Exercise: Write out the full listing again. Make no alterations.

Data block:

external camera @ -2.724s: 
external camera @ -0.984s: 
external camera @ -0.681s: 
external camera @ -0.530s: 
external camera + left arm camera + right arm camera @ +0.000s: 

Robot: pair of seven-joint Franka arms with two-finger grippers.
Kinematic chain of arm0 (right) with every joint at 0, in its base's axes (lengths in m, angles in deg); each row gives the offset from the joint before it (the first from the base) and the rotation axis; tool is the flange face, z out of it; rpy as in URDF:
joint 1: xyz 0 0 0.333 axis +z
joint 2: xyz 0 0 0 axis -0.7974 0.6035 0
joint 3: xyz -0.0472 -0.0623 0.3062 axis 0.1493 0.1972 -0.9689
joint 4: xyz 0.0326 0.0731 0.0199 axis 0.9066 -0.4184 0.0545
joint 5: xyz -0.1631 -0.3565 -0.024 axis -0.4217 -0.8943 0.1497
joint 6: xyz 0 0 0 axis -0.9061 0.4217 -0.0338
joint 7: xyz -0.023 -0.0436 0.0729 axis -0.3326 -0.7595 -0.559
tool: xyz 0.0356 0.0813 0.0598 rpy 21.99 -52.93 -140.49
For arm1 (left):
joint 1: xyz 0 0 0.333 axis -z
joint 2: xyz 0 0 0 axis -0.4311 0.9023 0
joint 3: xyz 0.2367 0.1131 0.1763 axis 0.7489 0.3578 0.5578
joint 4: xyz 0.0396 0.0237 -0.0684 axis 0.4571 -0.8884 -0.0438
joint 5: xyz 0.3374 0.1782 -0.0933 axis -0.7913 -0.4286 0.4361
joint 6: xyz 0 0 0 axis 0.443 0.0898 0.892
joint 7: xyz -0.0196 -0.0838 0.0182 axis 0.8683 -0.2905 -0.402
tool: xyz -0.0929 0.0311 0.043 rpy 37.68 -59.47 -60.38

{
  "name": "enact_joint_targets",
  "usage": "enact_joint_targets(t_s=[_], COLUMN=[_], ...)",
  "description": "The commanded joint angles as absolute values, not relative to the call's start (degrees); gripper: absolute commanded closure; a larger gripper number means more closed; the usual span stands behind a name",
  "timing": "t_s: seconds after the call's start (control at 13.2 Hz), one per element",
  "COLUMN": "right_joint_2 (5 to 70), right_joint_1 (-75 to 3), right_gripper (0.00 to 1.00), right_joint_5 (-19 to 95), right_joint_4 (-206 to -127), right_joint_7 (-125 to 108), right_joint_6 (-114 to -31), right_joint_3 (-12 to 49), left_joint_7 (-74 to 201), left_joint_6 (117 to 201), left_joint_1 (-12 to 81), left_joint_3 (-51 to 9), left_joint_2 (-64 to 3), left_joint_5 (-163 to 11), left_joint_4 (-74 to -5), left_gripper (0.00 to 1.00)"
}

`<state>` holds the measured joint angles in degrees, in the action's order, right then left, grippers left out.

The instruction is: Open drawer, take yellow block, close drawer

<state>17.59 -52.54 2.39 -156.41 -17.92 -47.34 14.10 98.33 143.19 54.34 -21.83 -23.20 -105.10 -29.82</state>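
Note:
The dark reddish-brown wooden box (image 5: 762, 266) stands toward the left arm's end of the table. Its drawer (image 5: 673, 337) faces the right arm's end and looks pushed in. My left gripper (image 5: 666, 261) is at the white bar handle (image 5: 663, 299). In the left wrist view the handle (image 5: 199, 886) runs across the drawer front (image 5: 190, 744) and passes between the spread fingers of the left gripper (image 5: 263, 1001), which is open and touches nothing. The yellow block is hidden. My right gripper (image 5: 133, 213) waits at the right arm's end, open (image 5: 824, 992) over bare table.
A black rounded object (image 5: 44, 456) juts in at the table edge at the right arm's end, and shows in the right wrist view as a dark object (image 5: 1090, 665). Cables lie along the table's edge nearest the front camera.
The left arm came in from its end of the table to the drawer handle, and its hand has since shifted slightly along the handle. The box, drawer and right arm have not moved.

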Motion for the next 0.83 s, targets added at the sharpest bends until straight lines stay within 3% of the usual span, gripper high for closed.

Answer:
external camera @ -2.724s: 
external camera @ -0.984s: 
external camera @ -0.681s: 
external camera @ -0.530s: 
external camera + left arm camera + right arm camera @ +0.000s: 

Robot: pair of seven-joint Franka arms with two-finger grippers.
Kinematic chain of arm0 (right) with every joint at 0, in its base's axes (lengths in m, angles in deg); each row gives the offset from the joint before it (the first from the base) and the rotation axis; tool is the flange face, z out of it; rpy as in URDF:
joint 1: xyz 0 0 0.333 axis +z
joint 2: xyz 0 0 0 axis -0.7974 0.6035 0
joint 3: xyz -0.0472 -0.0623 0.3062 axis 0.1493 0.1972 -0.9689
joint 4: xyz 0.0326 0.0731 0.0199 axis 0.9066 -0.4184 0.0545
joint 5: xyz -0.1631 -0.3565 -0.024 axis -0.4217 -0.8943 0.1497
joint 6: xyz 0 0 0 axis -0.9061 0.4217 -0.0338
joint 7: xyz -0.023 -0.0436 0.0729 axis -0.3326 -0.7595 -0.559
tool: xyz 0.0356 0.0813 0.0598 rpy 21.99 -52.93 -140.49
For arm1 (left):
joint 1: xyz 0 0 0.333 axis -z
joint 2: xyz 0 0 0 axis -0.4311 0.9023 0
joint 3: xyz 0.2367 0.1131 0.1763 axis 0.7489 0.3578 0.5578
joint 4: xyz 0.0396 0.0237 -0.0684 axis 0.4571 -0.8884 -0.0438
joint 5: xyz 0.3374 0.1782 -0.0933 axis -0.7913 -0.4286 0.4361
joint 6: xyz 0 0 0 axis 0.443 0.0898 0.892
joint 7: xyz -0.0196 -0.0838 0.0182 axis 0.8683 -0.2905 -0.402
tool: xyz -0.0929 0.0311 0.043 rpy 37.68 -59.47 -60.38

{
  "name": "enact_joint_targets",
  "usage": "enact_joint_targets(t_s=[_], COLUMN=[_], ...)",
  "description": "The commanded joint angles as absolute values, not relative to the call's start (degrees); gripper: absolute commanded closure; a larger gripper number means more closed; the usual span stands behind a name",
  "timing": "t_s: seconds after the call's start (control at 13.2 Hz), one per element",
  "COLUMN": "right_joint_2 (5 to 70), right_joint_1 (-75 to 3), right_gripper (0.00 to 1.00), right_joint_5 (-19 to 95), right_joint_4 (-206 to -127), right_joint_7 (-125 to 108), right_joint_6 (-114 to -31), right_joint_3 (-12 to 49), left_joint_7 (-74 to 201), left_joint_6 (117 to 201), left_joint_1 (-12 to 81), left_joint_3 (-51 to 9), left_joint_2 (-64 to 3), left_joint_5 (-163 to 11), left_joint_4 (-74 to -5), left_gripper (0.00 to 1.00)"
}

`<state>` holds the measured joint angles in degrees, in the action's order, right then left, grippers left out.

The instruction is: Open drawer, take yellow block, close drawer

<state>17.59 -52.54 2.39 -156.41 -17.92 -47.34 14.10 98.33 143.19 54.34 -21.83 -23.20 -105.10 -29.82</state>
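Note:
The dark reddish-brown wooden box (image 5: 762, 266) stands toward the left arm's end of the table. Its drawer (image 5: 673, 337) faces the right arm's end and looks pushed in. My left gripper (image 5: 666, 261) is at the white bar handle (image 5: 663, 299). In the left wrist view the handle (image 5: 199, 886) runs across the drawer front (image 5: 190, 744) and passes between the spread fingers of the left gripper (image 5: 263, 1001), which is open and touches nothing. The yellow block is hidden. My right gripper (image 5: 133, 213) waits at the right arm's end, open (image 5: 824, 992) over bare table.
A black rounded object (image 5: 44, 456) juts in at the table edge at the right arm's end, and shows in the right wrist view as a dark object (image 5: 1090, 665). Cables lie along the table's edge nearest the front camera.
The left arm came in from its end of the table to the drawer handle, and its hand has since shifted slightly along the handle. The box, drawer and right arm have not moved.
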
Motion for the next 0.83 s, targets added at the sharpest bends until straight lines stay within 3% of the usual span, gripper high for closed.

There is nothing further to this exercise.